Genre: Teen-Angst Supernatural Horror

review in one breath

Ringu 0, directed by Tsuruta Norio (who also directed Kakashi a year later) is the last in a line of (Japanese) movies based on Nakata Hideo's Ringu. In Ringu, you may remember, the plot revolved around discovering and uncovering the mysterious Sadako who lived 30 years in the past from the characters' perspective. And although the story's characters do a pretty good job of locating the source of the malevolent evil they are experiencing, by movie's end Sadako seems more enigmatic than where we began. Enter Ringu 0, which takes place those 30 years ago and tells the (nearly) complete story of an adolescent Sadako during the weeks leading up to her fateful meeting with her father at the well.



Ring
[Ringu]

Genre: Supernatural Horror par Excellence

review in one breath

Let me begin by stating: YOUCH! VERY CREEPY!!!
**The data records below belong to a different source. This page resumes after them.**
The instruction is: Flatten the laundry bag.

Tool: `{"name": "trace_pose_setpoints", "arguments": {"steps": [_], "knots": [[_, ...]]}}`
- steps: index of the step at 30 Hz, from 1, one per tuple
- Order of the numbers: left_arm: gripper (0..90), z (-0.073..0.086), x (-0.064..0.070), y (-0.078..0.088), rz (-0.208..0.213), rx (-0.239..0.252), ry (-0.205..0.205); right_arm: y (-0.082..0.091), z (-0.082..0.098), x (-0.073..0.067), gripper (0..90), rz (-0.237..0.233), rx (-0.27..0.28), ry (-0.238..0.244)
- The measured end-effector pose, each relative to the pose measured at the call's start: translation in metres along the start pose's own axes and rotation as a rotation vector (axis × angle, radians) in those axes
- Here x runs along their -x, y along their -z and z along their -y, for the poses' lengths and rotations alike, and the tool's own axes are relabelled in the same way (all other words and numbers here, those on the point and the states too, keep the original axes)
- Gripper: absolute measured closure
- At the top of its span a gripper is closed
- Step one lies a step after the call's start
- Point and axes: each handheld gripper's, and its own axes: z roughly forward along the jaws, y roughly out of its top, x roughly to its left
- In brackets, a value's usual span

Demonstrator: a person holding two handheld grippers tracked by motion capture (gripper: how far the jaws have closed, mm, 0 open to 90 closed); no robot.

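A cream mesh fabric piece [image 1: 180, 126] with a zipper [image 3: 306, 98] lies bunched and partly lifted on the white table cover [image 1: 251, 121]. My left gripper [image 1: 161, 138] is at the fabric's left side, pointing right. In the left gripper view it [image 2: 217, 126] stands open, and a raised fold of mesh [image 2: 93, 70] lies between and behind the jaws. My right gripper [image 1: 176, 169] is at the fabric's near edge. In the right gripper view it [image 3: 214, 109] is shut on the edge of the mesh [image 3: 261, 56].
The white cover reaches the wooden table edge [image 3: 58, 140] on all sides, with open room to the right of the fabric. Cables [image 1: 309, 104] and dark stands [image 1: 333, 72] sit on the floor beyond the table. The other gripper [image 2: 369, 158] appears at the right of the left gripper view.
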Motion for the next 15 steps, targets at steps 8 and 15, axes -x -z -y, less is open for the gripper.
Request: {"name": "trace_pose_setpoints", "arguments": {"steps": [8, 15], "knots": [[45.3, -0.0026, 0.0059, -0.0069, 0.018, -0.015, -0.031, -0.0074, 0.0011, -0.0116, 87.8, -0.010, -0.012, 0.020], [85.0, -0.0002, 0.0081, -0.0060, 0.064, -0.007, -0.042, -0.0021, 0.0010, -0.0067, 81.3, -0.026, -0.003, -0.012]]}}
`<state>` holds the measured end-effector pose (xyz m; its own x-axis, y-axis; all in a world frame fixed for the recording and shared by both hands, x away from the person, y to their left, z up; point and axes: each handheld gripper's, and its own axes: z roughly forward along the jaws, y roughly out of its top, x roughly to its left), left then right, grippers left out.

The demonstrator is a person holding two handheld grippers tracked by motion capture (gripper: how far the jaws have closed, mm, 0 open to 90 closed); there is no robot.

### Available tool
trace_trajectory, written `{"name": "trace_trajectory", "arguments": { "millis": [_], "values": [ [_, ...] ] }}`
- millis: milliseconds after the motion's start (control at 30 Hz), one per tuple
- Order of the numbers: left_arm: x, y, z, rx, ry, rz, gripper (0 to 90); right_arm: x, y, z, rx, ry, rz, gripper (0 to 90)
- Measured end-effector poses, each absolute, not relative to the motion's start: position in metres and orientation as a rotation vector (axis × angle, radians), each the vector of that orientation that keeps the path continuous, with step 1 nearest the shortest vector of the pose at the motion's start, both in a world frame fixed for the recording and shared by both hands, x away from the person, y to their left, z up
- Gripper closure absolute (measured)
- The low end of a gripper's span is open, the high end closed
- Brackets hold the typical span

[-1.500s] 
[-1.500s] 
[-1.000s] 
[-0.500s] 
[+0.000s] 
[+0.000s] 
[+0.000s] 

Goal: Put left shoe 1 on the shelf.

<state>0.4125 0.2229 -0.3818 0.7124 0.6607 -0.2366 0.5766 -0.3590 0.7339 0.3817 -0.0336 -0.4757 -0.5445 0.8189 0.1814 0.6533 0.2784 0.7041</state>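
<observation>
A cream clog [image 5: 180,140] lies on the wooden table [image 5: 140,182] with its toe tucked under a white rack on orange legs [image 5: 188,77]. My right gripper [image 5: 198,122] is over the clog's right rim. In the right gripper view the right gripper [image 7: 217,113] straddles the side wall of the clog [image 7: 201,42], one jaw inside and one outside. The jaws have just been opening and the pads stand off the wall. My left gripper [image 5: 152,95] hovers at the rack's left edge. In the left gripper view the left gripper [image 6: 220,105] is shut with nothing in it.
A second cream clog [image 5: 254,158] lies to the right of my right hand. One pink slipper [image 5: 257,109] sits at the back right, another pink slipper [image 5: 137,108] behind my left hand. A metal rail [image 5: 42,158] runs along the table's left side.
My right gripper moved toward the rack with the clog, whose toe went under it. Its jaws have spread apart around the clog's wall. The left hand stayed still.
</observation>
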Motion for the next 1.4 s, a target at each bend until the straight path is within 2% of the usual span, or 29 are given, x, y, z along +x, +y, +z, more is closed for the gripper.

Okay. Ringu is based on Ringu (1991), the first of a trilogy of novels by author Suzuki Koji. The movie became wildly popular in Japan and spawned several sequels/prequels, two television mini-series, a Korean, and eventually US remake. Ringu was held from release in the US until the release of the US remake, The Ring, in 2003. (Go figure.)



Birthday [Baasudei]

Genre: Horror
Author: Koji Suzuki (1998)

review in one breath

This is the final of Suzuki's four books dedicated to the Ring saga. It is a collection of three stories, each involving an exploration into the situations and plights of three female characters mentioned elsewhere in the other novels. One of the three tales was the basis for the film "Ring 0: Birthday", and as a whole, the collection provides a satisfactory and reflective conclusion to the very detailed and complex world of Suzuki's Ring narrative.



Loop [Ruupu]

Genre: Sci-Fi Apocalypse
Author: Koji Suzuki (1998)

review in one breath

Loop is the third novel in author Koji Suzuki's Ring Trilogy and presents a wholly unexpected and mind-boggling conclusion to the horror tale's trajectory. It is set in a Post-Sadako era where a newly identified genetic virus which is decimating the world's population. We follow Kaoru Futami, a young medical student, as he follows a confusing set of clues which may hold the key to understanding and perhaps defeating the deadly viral pandemic. In consistent form, author Suzuki combines the intricacies of biological evolution with visionary science fiction to explore the origin and implications of the original Sadako's cursed video tape.



Spiral [Rasen]

Genre: Japanese Horror, Dark Science
Author: Koji Suzuki (1995)

review in one breath

Spiral is the second of author Koji Suzuki's four Ring-related books. It follows a relatively brief period in the life of medical examiner Mitsuo Ando, from the day he performs the autopsy on Ryuji Takayama (from the first novel) to the full-blown unleashing of the Ring Virus into the world. This is another page turner in Suzuki's highly readable and engaging storytelling. It offers a complex and riveting unveiling of the darker powers and intent behind Sadako Yamamura's video tape curse of the original novel.



Ring [Ringu]

Genre: Japanese Horror
Author: Koji Suzuki (1991)

review in one breath

After having seen all the Japanese and US film adaptations of the Ring horror tale, I thought I better read the original text by author Koji Suzuki. I was pleasantly surprised. Even though I was familiar with the storyline, I couldn't put this book down once I started reading. And yes, there are some insightful portions which never made it into the movies.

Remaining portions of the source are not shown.